Per „Emoji“ mit Flüchtlingskindern kommunizieren

Neustadt/WN. Wenn Flüchtlingskinder in Deutschland ankommen, haben sie meist schon eine lange Geschichte hinter sich, die nicht spurlos an ihnen vorüber geht. Johannes Stahl vom allgemeinen Sozialdienst (ASD) des Kreisjugendamtes informierte kürzlich Schülerinnen und Schüler des Gymnasiums Neustadt über sogenannte „unbegleitete minderjährige Ausländer“ (UmA). Dieser Vortrag war von Initiatorin Franziska Seitz als Einführungsveranstaltung für ein interessantes Projekt im Kunstunterricht gedacht.

Bei dem Projekt wird versucht, aus Bildern eine „Kommunikationsmatrix“ als internationale Verständigungsmöglichkeit zu entwickeln. Es soll ausschließlich über Piktogramme, Zeichen, Symbole und „Emojis“ funktionieren. In diesem Projekt der Studienreferendarin Seitz sind sowohl Schülerinnen und Schüler der 9. Klassen des Gymnasiums, als auch „UmA“ eingebunden, die derzeit vom Jugendamt in der Jugendhilfeeinrichtung „Eiche Noah“ der Firma KETO ganz in der Nähe des Gymnasiums in Neustadt/WN untergebracht sind. Es wird vom BDK Bayern, dem Fachverband der Kunstpädagogen, gefördert.

In der Präsentation informierte Stahl die Jugendlichen – es waren zwei Klassen anwesend, also etwa 50 Schülerinnen und Schüler – zunächst über die rechtlichen Grundlagen nach der UN-Kinderrechtskonvention und den Sozialgesetzen. Anschließend schilderte der Diplom-Sozialpädagoge das praktisches Vorgehen des Allgemeinen Sozialdienstes bei der sogenannten „Inobhutnahme“: Wie die Unterbringung und Versorgung gewährleistet und durchgeführt wird und wie das Jugendamt versucht, die Jugendlichen in der Gesellschaft zu integrieren.

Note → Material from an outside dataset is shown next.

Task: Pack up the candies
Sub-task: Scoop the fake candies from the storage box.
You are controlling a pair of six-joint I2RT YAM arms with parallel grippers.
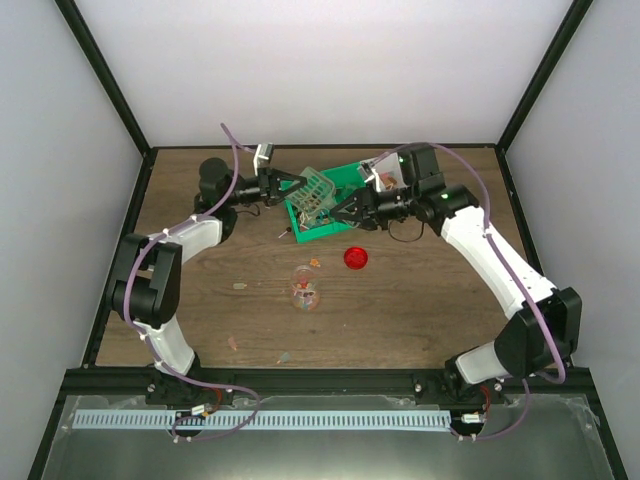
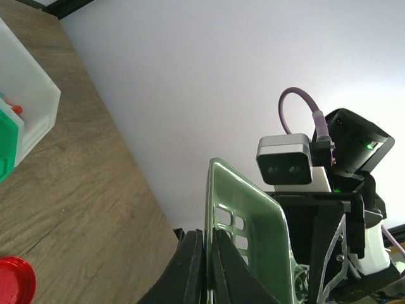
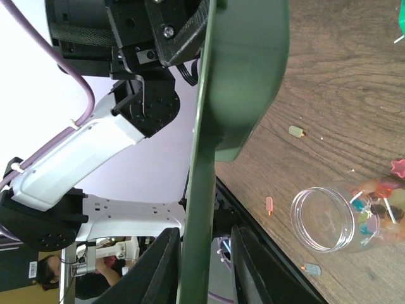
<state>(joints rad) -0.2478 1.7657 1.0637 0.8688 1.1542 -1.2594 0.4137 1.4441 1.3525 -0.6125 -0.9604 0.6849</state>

Momentan sind im Landkreis Neustadt/WN 107 unbegleitete minderjährige Asylbewerber entweder in Pflegefamilien, Jugendhilfeeinrichtungen oder Wohngruppen untergebracht. Für sie besteht je nach Alter entweder Regel- oder Berufsschulpflicht. Die meisten davon kommen aus Afghanistan, Eritrea und Syrien. Das Jugendamt ist weiterhin auf der Suche nach Pflegefamilien. Ein weiteres Thema waren die Unterstützungs- und Hilfsangebote, die im Landkreis strukturiert und gezielt zum Tragen kommen.

Persönliche Schicksale

Stahl war es besonders wichtig den Gymnasiasten zu vermitteln, dass die Asylbewerber und vor allem diese Minderjährigen keine anonyme Masse sind, sondern jeder einzelne ein persönliches Schicksal trägt und eine individuelle Geschichte hat. Um das zu verdeutlichen, erzählte Stahl von seiner täglichen Arbeit. Er visualisierte einige Zitate aus den Gesprächen mit den „UmA“. So habe der 13-jährige Khalil aus Syrien auf die Frage, warum er alleine aus seinem Heimatland geflogen sei, geantwortet:

Weil ich der einzige Überlebende meiner Familie bin!“

Wünsche der Jugendlichen seien, in Frieden zu leben, in die Schule gehen zu dürfen, Deutsch zu lernen sowie eine berufliche Perspektive zu haben. Die beiden Klassen waren extrem aufmerksam und haben sich mit vielen Fragen beteiligt. Damit war die Informationsveranstaltung der perfekte Start und eine gute Grundlage für das Projekt.

JA_Stahl, Johannes Stahl, Gymnasium Neustadt
Nach dem Vortrag von Johannes Stahl vom Kreisjugendamt starten die Jugendlichen jetzt voll motiviert in das Projekt „Kommunikationsmatrix“.